### Exercise brief
Please repeat the data below exactly, with the pictures removed.

· · ·

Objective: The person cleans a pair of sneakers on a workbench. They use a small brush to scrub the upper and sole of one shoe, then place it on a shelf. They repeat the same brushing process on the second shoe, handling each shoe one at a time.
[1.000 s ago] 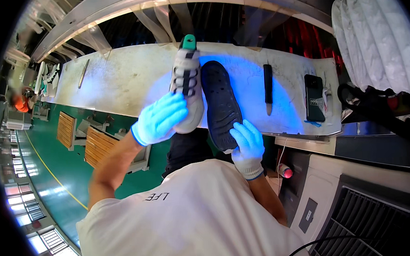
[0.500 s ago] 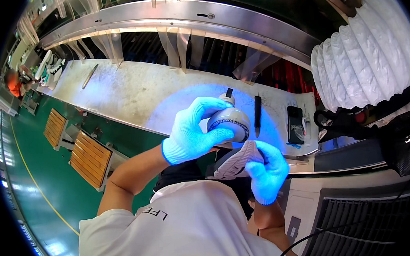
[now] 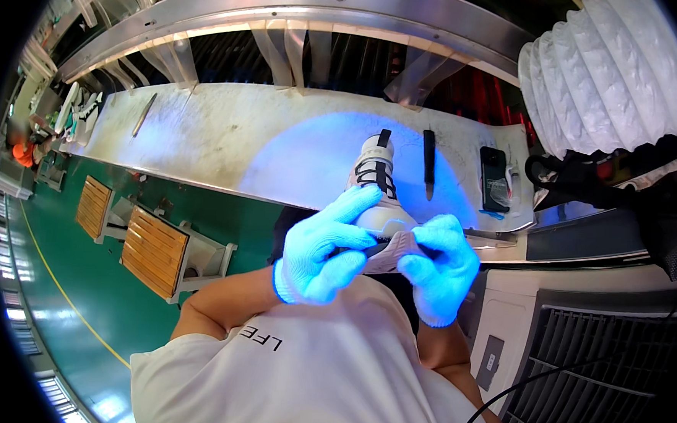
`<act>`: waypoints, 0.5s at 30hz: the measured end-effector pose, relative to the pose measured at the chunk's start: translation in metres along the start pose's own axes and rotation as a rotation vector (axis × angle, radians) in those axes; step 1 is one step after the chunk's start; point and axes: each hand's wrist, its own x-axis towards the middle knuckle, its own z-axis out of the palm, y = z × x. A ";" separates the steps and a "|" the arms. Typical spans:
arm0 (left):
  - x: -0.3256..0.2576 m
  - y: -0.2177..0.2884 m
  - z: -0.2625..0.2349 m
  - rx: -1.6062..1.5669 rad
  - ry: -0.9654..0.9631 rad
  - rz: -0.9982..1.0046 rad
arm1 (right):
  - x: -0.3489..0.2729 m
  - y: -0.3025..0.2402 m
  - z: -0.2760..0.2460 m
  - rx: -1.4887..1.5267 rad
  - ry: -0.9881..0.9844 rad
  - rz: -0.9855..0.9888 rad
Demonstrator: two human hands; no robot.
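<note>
At the far left we see a second pair of shoes [image 3: 75, 112] lying on the far end of the long workbench [image 3: 220, 141], with a person in orange [image 3: 23, 154] beside it. A slim metal tool [image 3: 143, 114] lies further along the same surface. Below the bench, two wooden slatted crates [image 3: 153, 252] stand on the green floor [image 3: 68, 317].

Moving toward the centre, we find the left hand [image 3: 321, 251] in a light knitted glove. Its fingers are curled around the near end of a white sneaker [image 3: 378, 198], with the forefinger stretched along the shoe's side; the hand is closed in a grip on the shoe. The sneaker has black laces and a black pull tab, points away from the person, and sits at the near edge of the workbench inside a patch of blue light. We cannot tell whether its sole rests on the bench or is lifted clear of it.

The right hand [image 3: 439, 264], also gloved, clasps the heel of the same sneaker from the other side, fingers bent and touching the shoe.

Right of the sneaker, a dark narrow tool [image 3: 428, 161] lies on the bench, and a black phone [image 3: 494, 176] lies just beyond it. At the far right, a white pleated duct [image 3: 607, 82] hangs above a grey louvred housing [image 3: 607, 366].
</note>
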 end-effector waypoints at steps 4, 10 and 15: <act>-0.012 0.016 0.018 -0.110 0.211 -0.095 | -0.010 -0.007 0.016 -0.118 -0.022 -0.091; -0.021 0.020 0.021 -0.146 0.279 -0.175 | -0.009 -0.018 0.030 -0.255 -0.017 -0.171; -0.014 0.021 0.020 -0.135 0.270 -0.160 | -0.010 -0.023 0.037 -0.275 0.020 -0.131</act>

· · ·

### Result
Objective: The person cleans a pair of sneakers on a workbench. They use a small brush to scrub the upper and sole of one shoe, then place it on a shelf. They repeat the same brushing process on the second shoe, handling each shoe one at a time.
[1.000 s ago] 
[0.500 s ago] 
[now] 
`<act>`: waypoints, 0.5s at 30hz: the measured end-effector pose, relative to the pose measured at the chunk's start: translation in metres along the start pose's own axes and rotation as a rotation vector (axis × angle, radians) in those axes; step 1 is one step after the chunk's start; point and axes: each hand's wrist, its own x-axis towards the middle knuckle, its own z-axis out of the palm, y = z × x. A ";" separates the steps and a "|" the arms. Typical spans:
arm0 (left):
  - x: -0.3256..0.2576 m
  - y: -0.2177..0.2884 m
  - z: -0.2625..0.2349 m
  - rx: -1.6062..1.5669 rad
  - ry: -0.9654..0.9631 rad
  - rz: -0.9982..1.0046 rad
arm1 (right):
  - x: -0.3489..0.2729 m
  - y: -0.3025..0.2402 m
  - z: -0.2760..0.2460 m
  - rx: -1.4887..1.5267 rad
  - ry: -0.9881..0.9844 rad
  - rz: -0.9855..0.9888 rad
Demonstrator: two human hands; no robot.
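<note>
At the far left we see a second pair of shoes [image 3: 75, 112] lying on the far end of the long workbench [image 3: 220, 141], with a person in orange [image 3: 23, 154] beside it. A slim metal tool [image 3: 143, 114] lies further along the same surface. Below the bench, two wooden slatted crates [image 3: 153, 252] stand on the green floor [image 3: 68, 317].

Moving toward the centre, we find the left hand [image 3: 321, 251] in a light knitted glove. Its fingers are curled around the near end of a white sneaker [image 3: 378, 198], with the forefinger stretched along the shoe's side; the hand is closed in a grip on the shoe. The sneaker has black laces and a black pull tab, points away from the person, and sits at the near edge of the workbench inside a patch of blue light. We cannot tell whether its sole rests on the bench or is lifted clear of it.

The right hand [image 3: 439, 264], also gloved, clasps the heel of the same sneaker from the other side, fingers bent and touching the shoe.

Right of the sneaker, a dark narrow tool [image 3: 428, 161] lies on the bench, and a black phone [image 3: 494, 176] lies just beyond it. At the far right, a white pleated duct [image 3: 607, 82] hangs above a grey louvred housing [image 3: 607, 366].
</note>
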 end-effector waypoints at steps 4, 10 and 15: <act>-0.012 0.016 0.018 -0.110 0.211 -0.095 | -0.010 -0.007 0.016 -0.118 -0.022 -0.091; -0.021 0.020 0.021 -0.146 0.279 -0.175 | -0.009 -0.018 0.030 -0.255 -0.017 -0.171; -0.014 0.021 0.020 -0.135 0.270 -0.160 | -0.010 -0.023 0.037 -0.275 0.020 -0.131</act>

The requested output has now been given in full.